About Pacific Rubiales
Pacific Rubiales is a Canadian company and producer of natural gas and crude oil, owns 100% of MetaPetroleum Corp., which operates the Rubiales, Piriri and Quifa heavy oil fields in the Llanos Basin, and 100% of Pacific Stratus Energy Colombia Corp., which operates the La Creciente natural gas field in the northwestern area of Colombia. Pacific Rubiales has also acquired 100% of PetroMagdalena Energy Corp., which owns light oil assets in Colombia, and 100% of C&C Energia Ltd., which owns light oil assets in the Llanos Basin. In addition, the Company has a diversified portfolio of assets beyond Colombia, which includes producing and exploration assets in Peru, Guatemala, Brazil, Guyana and Papua New Guinea. Pacific Rubiales common shares trade on the Toronto Stock Exchange and La Bolsa de Valores de Colombia and as Brazilian Depositary Receipts on Brazil’s Bolsa de Valores Mercadorias e Futuros under the ticker symbols PRE, PREC, and PREB, respectively.
NEITHER THE TSX VENTURE EXCHANGE NOR ITS REGULATION SERVICES PROVIDER (AS THAT TERM IS DEFINED IN THE POLICIES OF THE TSX VENTURE EXCHANGE) ACCEPTS RESPONSIBILITY FOR THE ADEQUACY OR ACCURACY OF THIS RELEASE.
Forward-Looking Statements:
This press release contains forward-looking statements. More particularly, this press release contains statements that include, but are not limited to, the timing of the private placement, the anticipated use of proceeds, the proposed changes to the Board of Directors and management of CGX and the receipt of required stock exchange approvals.

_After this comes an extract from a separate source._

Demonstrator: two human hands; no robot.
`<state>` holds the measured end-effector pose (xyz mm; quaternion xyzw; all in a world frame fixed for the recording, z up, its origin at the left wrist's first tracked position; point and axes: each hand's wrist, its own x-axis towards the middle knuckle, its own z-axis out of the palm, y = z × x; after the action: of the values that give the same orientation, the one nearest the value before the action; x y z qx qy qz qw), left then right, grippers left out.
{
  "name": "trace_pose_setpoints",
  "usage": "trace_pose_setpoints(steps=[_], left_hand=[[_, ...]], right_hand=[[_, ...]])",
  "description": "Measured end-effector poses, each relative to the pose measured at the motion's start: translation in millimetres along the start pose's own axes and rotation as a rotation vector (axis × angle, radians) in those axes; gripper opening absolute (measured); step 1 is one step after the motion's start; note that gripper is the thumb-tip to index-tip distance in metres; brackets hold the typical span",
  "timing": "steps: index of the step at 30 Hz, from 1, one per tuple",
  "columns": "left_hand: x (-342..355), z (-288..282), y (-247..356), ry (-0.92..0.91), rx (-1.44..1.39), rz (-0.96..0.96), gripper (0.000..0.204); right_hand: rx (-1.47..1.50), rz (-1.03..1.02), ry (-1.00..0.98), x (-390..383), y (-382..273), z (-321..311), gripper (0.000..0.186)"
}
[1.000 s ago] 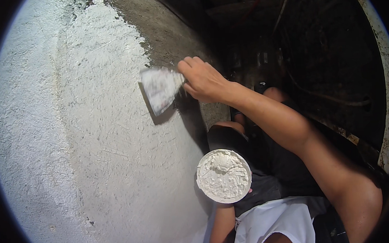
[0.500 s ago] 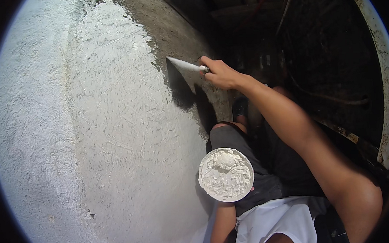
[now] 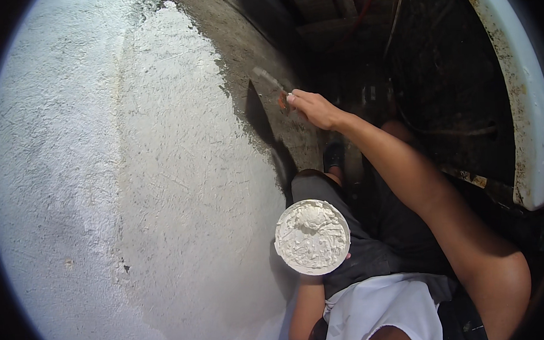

Forward-looking statements are frequently characterized by words such as “plan”, “expect”, “project”, “intend”, “believe”, anticipate”, “estimate”, “may”, “will”, “would”, “potential”, “proposed” and other similar words, or statements that certain events or conditions “may” or “will” occur. The forward-looking statements are based on certain key expectations and assumptions made by CGX. Although CGX believes that the expectations and assumptions on which the forward-looking statements are based are reasonable, undue reliance should not be placed on the forward-looking statements because CGX can give no assurance that they will prove to be correct. Since forward-looking statements address future events and conditions, by their very nature they involve inherent risks and uncertainties. Actual results could differ materially from those currently anticipated due to a number of factors and risks. In addition to other risks that may affect the forward-looking statements in this press release and those set out in CGX’s management discussion and analysis of the financial condition and results of operations for the three and nine month periods ended September 30, 2012, the closing of the private placement could be delayed if CGX is not able to obtain the necessary stock exchange approval on the timelines it has planned and the private placement will not be completed at all if this approval are not obtained or some other condition to the closing is not satisfied. Accordingly, there is a risk that the private placement will not be completed within the anticipated time or at all. The forward-looking statements contained in this press release are made as of the date hereof and CGX undertakes no obligation to update publicly or revise any forward-looking statements or information, whether as a result of new information, future events or otherwise, unless so required by applicable securities laws.